Les relations entre les lithologies sont difficilement observables et peu évidentes. La lithologie basique (MAN53d) forme des enclaves décimétriques à métriques dans la granodiorite (MAN53a). Les filons aplitiques sont sécants sur la foliation de la granodiorite. Entre Saut Ananas et Saut Grand Koumarou, les foliations sont verticales avec une direction E-W.

Dans le massif TTG central, la stratégie d’échantillonnage a été de sélectionner les échantillons régulièrement le long du transect afin d’avoir une contrainte géochronologique et géochimique sur l’ensemble du massif.
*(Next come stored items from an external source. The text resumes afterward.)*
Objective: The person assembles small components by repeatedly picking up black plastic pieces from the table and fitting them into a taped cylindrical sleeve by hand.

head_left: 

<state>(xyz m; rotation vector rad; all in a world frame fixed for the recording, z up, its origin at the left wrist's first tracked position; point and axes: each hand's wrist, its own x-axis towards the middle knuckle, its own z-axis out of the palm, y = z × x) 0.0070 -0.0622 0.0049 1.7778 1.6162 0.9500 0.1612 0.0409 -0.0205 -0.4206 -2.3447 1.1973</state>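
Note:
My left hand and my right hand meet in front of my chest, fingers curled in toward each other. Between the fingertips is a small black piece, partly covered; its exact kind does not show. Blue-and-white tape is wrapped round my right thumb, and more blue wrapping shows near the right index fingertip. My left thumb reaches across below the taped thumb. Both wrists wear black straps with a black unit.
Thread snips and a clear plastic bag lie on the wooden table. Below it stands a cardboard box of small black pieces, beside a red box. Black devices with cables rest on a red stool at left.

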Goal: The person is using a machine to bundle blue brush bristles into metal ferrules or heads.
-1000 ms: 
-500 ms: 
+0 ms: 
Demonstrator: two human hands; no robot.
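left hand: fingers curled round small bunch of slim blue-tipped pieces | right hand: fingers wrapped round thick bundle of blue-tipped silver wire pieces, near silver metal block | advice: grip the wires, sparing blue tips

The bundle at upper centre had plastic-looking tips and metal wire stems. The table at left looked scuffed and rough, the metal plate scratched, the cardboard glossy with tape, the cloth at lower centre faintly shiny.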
Au-delà de Saut Grand Koumarou, « la Mana » quitte le domaine TTG, et suit plus ou moins le contact entre le domaine TTG et une alternance de roches basiques à ultra-basiques. « La Mana » traverse successivement des domaines constitués de méta-andésites, de dacites, de rhyodacites et de rhyolites (Delor et al., 2003) (Figuré 34 sur la Fig.V.3) et des domaines principalement constitués de gabbros, de pyroxénites, de péridotites serpentinisées ; des diorites et des amphibolites sont associées à ce complexe (Barruol et al., 1978) (Figuré 25 sur la Fig.V.3). L’ensemble des roches basiques à ultrabasiques présente un métamorphisme amphibolitique très développé. De Saut Grand Koumarou jusqu’à la source de « la Mana » (au-delà de Degrad Blanc) les roches collectées sont principalement des amphibolites. L’amphibole se développe au dépend des minéraux ferro-magnésiens, et englobe les plagioclases (Fig.V.5C). Localement des tonalites sont associées aux amphibolites (MAN32, Saut des sept Ilets), mais les relations structurales entre ces deux lithologies sont difficiles à contraindre.
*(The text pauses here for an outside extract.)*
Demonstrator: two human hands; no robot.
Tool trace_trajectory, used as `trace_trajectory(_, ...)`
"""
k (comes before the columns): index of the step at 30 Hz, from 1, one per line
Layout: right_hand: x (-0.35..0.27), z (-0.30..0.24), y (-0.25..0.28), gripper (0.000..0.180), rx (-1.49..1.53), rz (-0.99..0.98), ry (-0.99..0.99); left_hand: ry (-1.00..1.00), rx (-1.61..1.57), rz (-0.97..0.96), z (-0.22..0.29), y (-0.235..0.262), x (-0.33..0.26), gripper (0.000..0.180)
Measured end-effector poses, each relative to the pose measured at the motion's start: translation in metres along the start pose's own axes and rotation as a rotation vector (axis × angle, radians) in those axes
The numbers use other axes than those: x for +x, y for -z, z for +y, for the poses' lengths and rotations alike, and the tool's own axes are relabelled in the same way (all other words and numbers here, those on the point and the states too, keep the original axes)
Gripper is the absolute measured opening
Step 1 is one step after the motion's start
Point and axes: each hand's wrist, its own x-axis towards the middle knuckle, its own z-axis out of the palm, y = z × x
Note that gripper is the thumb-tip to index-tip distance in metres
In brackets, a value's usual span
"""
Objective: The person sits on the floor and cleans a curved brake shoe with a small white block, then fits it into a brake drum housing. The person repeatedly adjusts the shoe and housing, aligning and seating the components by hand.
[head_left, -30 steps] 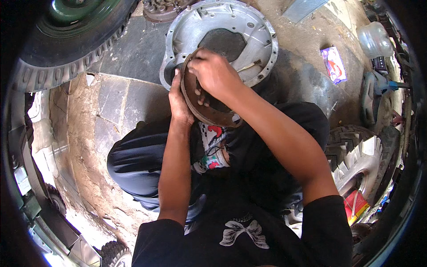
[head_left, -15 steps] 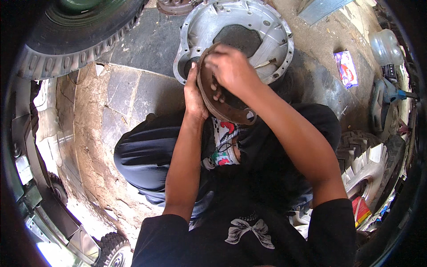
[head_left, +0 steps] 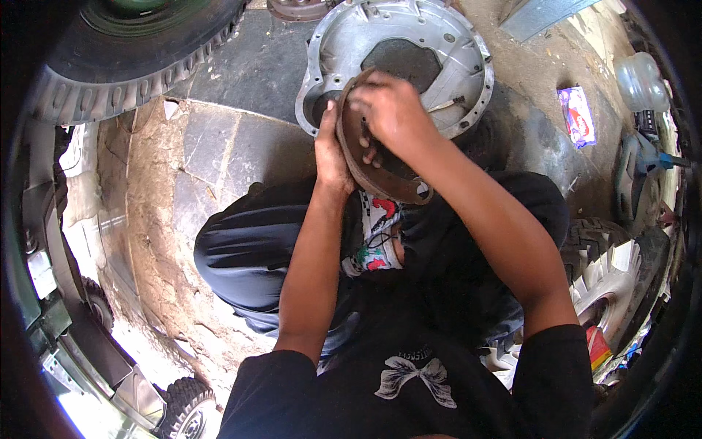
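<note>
A rusty brown, curved brake shoe (head_left: 398, 189) is tilted up over my lap, with a round hole at its lower end. My left hand (head_left: 333, 155) grips it from the outer side, thumb along the outside, fingertips showing inside the curve. My right hand (head_left: 395, 113) is closed, its bent fingers against the inner face near the upper end. Whatever those fingers may pinch is hidden. Just beyond both hands a large silver bell housing (head_left: 468, 80) lies on the floor, partly covered by my right hand and the shoe.
A big tyre (head_left: 110, 99) stands at the far left. To the right are a purple packet (head_left: 577, 117), a clear plastic jug (head_left: 640, 82) and a chunky-treaded tyre (head_left: 603, 282). A grey metal box section (head_left: 537, 16) lies at the back. My crossed legs (head_left: 248, 227) sit beneath the shoe.
The whole view has shifted slightly, so everything sits a little further right. My left hand keeps its grip, and my right hand stays at the shoe's inner face with only slight movement.
</note>
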Motion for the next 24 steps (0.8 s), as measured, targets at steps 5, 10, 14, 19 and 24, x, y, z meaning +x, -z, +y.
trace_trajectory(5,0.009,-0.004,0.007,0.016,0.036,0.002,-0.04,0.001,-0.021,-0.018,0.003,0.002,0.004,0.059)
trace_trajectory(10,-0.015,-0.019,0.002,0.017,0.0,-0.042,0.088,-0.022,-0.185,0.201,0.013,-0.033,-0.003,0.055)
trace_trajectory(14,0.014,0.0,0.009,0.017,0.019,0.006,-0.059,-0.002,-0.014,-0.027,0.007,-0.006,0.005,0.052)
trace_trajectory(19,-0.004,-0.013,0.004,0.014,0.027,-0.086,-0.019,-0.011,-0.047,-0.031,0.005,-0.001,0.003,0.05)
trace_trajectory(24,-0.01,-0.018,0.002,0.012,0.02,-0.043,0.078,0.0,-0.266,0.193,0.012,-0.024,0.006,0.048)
Les données structurales sont rares, et les relations entre les différentes lithologies restent difficiles à appréhender à partir des seules observations de terrain. L’étude géochimique et géochronologique des échantillons collectés le long de « la Mana » vise ainsi à mieux caractériser les différentes lithologies et leurs relations.

Figure V.5 : Photographie présentant des amphibolites en enclave (partie mélanocrate) et en partie assimilées par la tonalite.